* **TASK DETAILS**
Restate word for word the lines of the records below, starting at the line that contains "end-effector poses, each" and ending at the line that contains "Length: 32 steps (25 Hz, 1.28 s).", with both of those lines included and nothing else.

Stored data:
○ ○ ○ ○ ○ ○ ○

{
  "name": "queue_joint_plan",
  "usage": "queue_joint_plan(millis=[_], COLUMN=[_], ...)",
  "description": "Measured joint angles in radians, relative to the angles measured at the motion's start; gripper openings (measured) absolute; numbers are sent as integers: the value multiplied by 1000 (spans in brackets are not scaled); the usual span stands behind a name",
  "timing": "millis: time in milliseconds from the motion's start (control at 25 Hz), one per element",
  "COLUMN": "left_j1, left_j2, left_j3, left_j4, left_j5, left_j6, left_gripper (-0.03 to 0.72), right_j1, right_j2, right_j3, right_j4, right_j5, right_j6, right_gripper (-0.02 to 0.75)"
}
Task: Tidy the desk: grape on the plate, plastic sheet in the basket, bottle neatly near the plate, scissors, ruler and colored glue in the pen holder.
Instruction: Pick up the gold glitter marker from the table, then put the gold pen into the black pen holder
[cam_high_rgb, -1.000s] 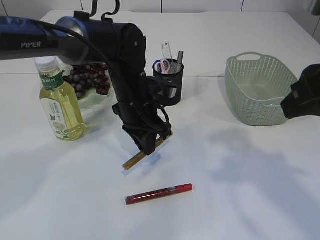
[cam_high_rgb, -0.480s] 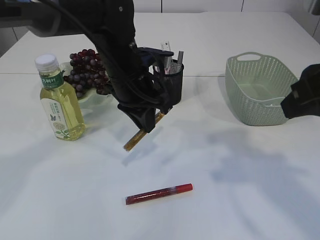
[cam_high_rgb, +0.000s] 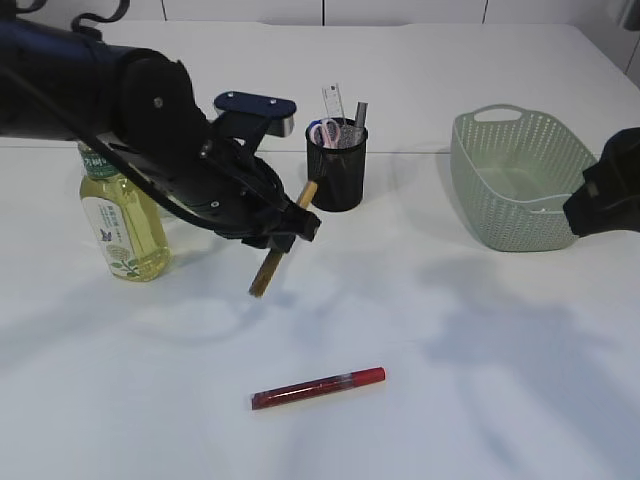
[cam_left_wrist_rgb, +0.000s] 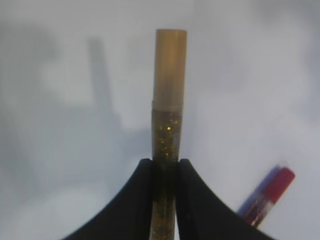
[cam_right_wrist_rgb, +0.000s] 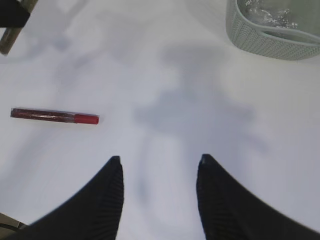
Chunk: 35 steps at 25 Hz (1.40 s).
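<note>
Left of centre, the left gripper (cam_high_rgb: 290, 228) clamps the gold glitter glue tube (cam_high_rgb: 276, 253) aloft beside the pen holder (cam_high_rgb: 336, 165). Stand it upright over the rim before releasing. The right gripper (cam_right_wrist_rgb: 159, 192) gapes empty.

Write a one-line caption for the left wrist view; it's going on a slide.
Left gripper fingers clamped on the gold glitter glue tube above the white table, red glue tube lying below.

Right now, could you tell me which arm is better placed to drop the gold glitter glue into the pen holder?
The left. Its gripper is shut on the gold glue, lifted off the table just beside the pen holder. The right gripper is open, holds nothing, and hangs over bare table near the basket.
</note>
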Motion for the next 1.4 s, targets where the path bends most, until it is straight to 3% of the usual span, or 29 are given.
queue_joint_plan(millis=[160,760,1080,1400], left_j1=[0,13,42,58], left_j2=[-43,34,197,349], left_j3=[54,53,-147,-309], left_j4=[0,2,10,10], left_j5=[-240,-1012,-1055,-970], left_j6=[-2,-4,-4,-4], left_gripper=[97,97,97,97], right_j1=[0,0,0,0], right_j2=[0,0,0,0], right_j3=[0,0,0,0], right_j4=[-8,-32,-49,-61], right_j5=[0,-26,-59,-69], right_j6=[0,0,0,0], right_gripper=[384,384,384,384])
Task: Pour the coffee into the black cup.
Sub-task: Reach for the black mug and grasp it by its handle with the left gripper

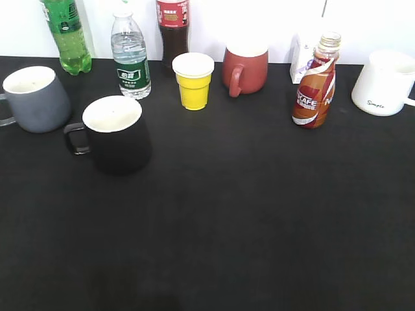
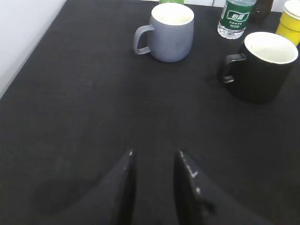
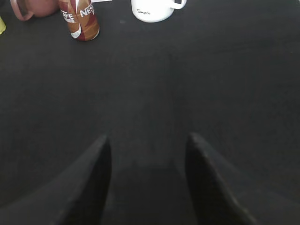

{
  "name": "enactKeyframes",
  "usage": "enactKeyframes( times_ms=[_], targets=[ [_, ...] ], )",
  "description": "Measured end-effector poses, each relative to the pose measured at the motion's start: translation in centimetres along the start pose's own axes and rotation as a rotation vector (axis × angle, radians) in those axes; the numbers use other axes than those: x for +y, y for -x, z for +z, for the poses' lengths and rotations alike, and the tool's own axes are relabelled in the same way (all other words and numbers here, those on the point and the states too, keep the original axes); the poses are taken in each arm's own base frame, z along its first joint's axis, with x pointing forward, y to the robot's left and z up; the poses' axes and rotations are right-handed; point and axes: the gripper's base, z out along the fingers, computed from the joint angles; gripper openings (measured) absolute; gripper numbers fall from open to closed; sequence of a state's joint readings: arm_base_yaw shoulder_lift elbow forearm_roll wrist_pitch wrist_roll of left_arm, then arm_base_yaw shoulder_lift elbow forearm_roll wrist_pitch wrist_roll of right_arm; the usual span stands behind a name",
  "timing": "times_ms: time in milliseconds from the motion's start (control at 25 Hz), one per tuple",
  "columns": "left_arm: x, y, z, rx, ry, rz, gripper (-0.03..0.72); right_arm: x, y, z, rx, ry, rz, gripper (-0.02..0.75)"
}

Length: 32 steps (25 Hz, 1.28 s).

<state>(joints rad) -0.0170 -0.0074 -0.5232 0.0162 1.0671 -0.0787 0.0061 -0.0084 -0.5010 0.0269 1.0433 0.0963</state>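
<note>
Black cup (image 1: 117,134) matt outside; coffee bottle (image 1: 315,84) glossy label; table (image 1: 246,214) matt black cloth.

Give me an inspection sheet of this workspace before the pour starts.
Surface: black table, bare in front.
Job's things: coffee bottle upright at right, no cap seen; black cup upright at left, nothing seen inside.
Clutter: grey mug, green bottle, water bottle, cola bottle, yellow cup, dark red mug, white mug, white carton.
Grippers: left gripper and right gripper both open, holding nothing.
Cables: nothing seen.
Surroundings: white wall behind.
</note>
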Motion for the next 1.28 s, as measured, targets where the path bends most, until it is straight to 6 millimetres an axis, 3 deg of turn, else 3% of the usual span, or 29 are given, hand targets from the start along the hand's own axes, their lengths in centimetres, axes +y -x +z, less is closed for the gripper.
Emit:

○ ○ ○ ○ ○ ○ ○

* **EXERCISE RESULT**
  "description": "Measured end-effector poses, each relative to the pose measured at the motion's start: translation in centimetres along the start pose's own axes and rotation as a rotation vector (axis × angle, radians) in those axes; the numbers use other axes than those: x for +y, y for -x, z for +z, for the poses' lengths and rotations alike, and the tool's own axes are relabelled in the same way (all other words and numbers here, those on the point and the states too, keep the original axes); the poses are taken in each arm's own base frame, z along its first joint's axis, with x pointing forward, y to the robot's left and z up; the poses' axes and rotations are right-handed; point and axes: the gripper's base, z out along the fingers, computed from the joint angles; gripper openings (measured) absolute; gripper numbers fall from open to closed; sequence of a state's joint readings: arm_base_yaw shoulder_lift elbow forearm_roll wrist_pitch wrist_roll of left_arm, then arm_base_yaw shoulder_lift elbow forearm_roll wrist_pitch wrist_roll of right_arm; the usual span stands behind a name",
  "timing": "times_ms: time in milliseconds from the motion's start (control at 25 Hz), one per tuple",
  "columns": "left_arm: x, y, z, rx, ry, rz, gripper (-0.03..0.72); right_arm: x, y, z, rx, ry, rz, gripper (-0.02..0.75)"
}

Length: 32 steps (25 Hz, 1.28 s).

There is nothing further to this answer.